А помнишь, как он нас спас? Ну, когда мы с тобой проверяли закон левой ноги. Левой или правой? Забыл. Ну, ты сказал, что у какой- то ноги шаг короче, и, если идти прямо, все равно опишешь круг и выйдешь на то же место. Откуда начинал.
— Ну и что?! — с неожиданной обидой в голосе сказал Лавров. — Разве я был неправ?
— Кругом прав! И круг этот, по твоим расчетам, мы должны были завершить к обеду!
— Хорошо! Тут я немного ошибся.
— Немного?! Нас с фонарями искали! Если бы дед Муха не заметил, как мы в Дунькин Овраг полезли, и нас не стали бы искать в том направлении, фиг два мы бы вообще назад пришли. Еще бы немного и нас в карьер занесло. А там сам помнишь, какая круча.
— Ладно тебе. Не занесло же. И мы, как я и рассчитал, пошли дугой, — смущенно ответил Константин. И на какое- то мгновение друзья показались удивленному Горке не здоровыми дядьками, а ему, Игорю, ровесниками.
— Слушай, а почему деда Мухой звали, у них же другая фамилия была: Фадеевы или Фалалеевы.

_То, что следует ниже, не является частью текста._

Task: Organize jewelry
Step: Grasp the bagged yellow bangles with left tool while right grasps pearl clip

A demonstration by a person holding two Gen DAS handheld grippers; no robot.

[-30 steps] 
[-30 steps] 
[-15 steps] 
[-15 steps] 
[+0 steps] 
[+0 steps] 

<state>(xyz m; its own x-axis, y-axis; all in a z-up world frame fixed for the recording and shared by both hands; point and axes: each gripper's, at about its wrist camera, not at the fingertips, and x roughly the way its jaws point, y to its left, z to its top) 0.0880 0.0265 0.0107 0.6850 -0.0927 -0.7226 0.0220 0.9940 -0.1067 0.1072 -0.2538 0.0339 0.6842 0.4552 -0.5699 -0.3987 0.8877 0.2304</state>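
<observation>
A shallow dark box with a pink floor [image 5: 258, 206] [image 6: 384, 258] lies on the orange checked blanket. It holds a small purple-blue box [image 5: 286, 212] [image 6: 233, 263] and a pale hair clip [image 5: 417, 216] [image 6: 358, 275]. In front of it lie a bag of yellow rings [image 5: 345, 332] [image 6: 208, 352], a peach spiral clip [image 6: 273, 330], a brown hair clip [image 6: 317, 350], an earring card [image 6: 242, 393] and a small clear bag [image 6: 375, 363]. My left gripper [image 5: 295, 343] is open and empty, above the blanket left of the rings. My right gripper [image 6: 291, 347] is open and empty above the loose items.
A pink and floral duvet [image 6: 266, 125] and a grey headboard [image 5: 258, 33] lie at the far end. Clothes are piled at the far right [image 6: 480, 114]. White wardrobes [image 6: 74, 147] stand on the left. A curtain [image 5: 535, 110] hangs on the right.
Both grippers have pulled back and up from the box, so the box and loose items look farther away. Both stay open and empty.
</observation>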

— Может, потому что прилипчивый был, как муха. А вот почему у моего деда неприличное прозвище было ты знаешь?
Лавров хмыкнул.
— И совсем даже не из- за того, о чем ты подумал! Его дивизию из Праги в Маньчжурию перебросили, и вернулся дед после Японской аж в сорок седьмом. Батя рассказывал, у них во дворе каждый вечер колхозное собрание проходило. Про японцев расспрашивали, как живут, что едят, как по ихнему то да сё называется. Дед отвечал. Так до «хай» и договорился. Сказал, что это, мол, выражение согласия, вроде нашего «да». Ну, сам знаешь одну букву на другую заменить — это дело техники. Народ быстро сообразил. Батька мой (он же здоровый был, как этот боксер Валуев) свое право на христианское имя кулаками отстоял. Но памятливое крестьянство долго еще помнило с десяток японских словечек. И мне досталось «Банзай».